Each year in the United States, approximately 250,000 women are newly diagnosed with invasive breast cancer (Howlader et al., 2017). Approximately 17% of those women have locally advanced or metastatic disease at the time of diagnosis (Iqbal, Ginsburg, Rochon, Sun, & Narod, 2015), but many more women diagnosed with early-stage breast cancer will eventually experience recurrence. Among all women diagnosed with breast cancer, almost 90% remain alive after 5 years, but the average 5-year survival is only about 27% among women diagnosed with distant metastases (Howlader et al., 2017). Therefore, researchers continue to seek better treatment options for women with advanced breast cancer.

Roughly 70% to 80% of breast cancers contain receptors for the hormones estrogen and/or progesterone (Huang et al., 2005; Iqbal et al., 2015). When naturally occurring estrogen binds to the estrogen receptor (ER) in breast cancer cells, it can stimulate growth of the cells and is the major driver of tumor growth in a majority of breast cancers (Osborne & Schiff, 2011). Hormonal therapies (HTs) for breast cancer aim to inhibit the ER (tamoxifen, other selective ER modulators, and the ER-degrader fulvestrant) or to suppress the production of estrogen in the body through ovarian ablation or suppression in premenopausal women, as well as aromatase inhibitors (AI) in postmenopausal women (Visovsky, 2014).

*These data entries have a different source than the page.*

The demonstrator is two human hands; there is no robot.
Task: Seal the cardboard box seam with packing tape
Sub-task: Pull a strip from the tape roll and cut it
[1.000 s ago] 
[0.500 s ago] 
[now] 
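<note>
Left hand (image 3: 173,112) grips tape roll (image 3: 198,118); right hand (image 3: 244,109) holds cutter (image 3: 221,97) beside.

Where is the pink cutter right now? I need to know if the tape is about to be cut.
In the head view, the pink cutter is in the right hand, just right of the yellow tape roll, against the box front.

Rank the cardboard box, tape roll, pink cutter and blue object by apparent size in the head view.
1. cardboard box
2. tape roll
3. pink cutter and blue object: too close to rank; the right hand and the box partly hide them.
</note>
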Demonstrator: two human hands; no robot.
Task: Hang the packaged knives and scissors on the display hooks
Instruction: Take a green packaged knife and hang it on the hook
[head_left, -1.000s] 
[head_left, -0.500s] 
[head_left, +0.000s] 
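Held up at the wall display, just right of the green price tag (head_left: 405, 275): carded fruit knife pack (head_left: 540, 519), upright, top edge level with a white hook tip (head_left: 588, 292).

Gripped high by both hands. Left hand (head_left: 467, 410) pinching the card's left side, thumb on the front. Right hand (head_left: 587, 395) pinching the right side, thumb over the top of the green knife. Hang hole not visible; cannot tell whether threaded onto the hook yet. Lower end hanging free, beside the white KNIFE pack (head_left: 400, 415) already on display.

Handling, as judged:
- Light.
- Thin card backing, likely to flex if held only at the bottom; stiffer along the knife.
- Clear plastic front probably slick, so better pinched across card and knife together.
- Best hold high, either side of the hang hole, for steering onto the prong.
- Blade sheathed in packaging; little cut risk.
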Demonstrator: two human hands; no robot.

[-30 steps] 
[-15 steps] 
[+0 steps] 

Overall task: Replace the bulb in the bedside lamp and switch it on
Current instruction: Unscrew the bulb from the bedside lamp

Hormonal therapies have a long history of efficacy, reducing rates of recurrence in early-stage breast cancer and rates of progression in advanced disease, as well as improving overall survival (OS) in all stages of breast cancer (Early Breast Cancer Trialists’ Collaborative Group, 2005; Jones & Buzdar, 2004). They are also much better tolerated than most other treatment options. Thus, for most women with early-stage, hormone receptor–positive (HR-positive) disease, HTs are the preferred treatment option after surgery and radiotherapy (if needed). In some women with high-risk tumors, cytotoxic chemotherapy may be added to the treatment regimen. Similarly, HTs are preferred as initial therapy in most women with advanced and metastatic, HR-positive disease (National Comprehensive Cancer Network, 2017; Rugo et al., 2016).

Despite the efficacy of HT, many patients still experience recurrence or progression of their breast cancer during or after treatment. For example, the disease is resistant to HT in about half of patients, and eventually progresses in essentially all patients with ER-positive advanced (stage IV) breast cancer (Iwase & Yamamoto, 2015; Osborne & Schiff, 2011). When the disease progresses on one class of HT, it may respond to another class (Rugo et al., 2016), but those ensuing responses are often less durable with successive lines of therapy (Osborne & Schiff, 2011). Researchers studying the mechanisms of resistance to HT have found signaling pathways that can stimulate cancer cell growth when estrogen signaling is inhibited (Osborne & Schiff, 2011). Drugs targeting those alternative pathways have recently become available for use in combination with hormonal agents in appropriate patients with advanced, HR-positive breast cancer. In addition, two HTs with different mechanisms of action may be used concurrently in selected situations.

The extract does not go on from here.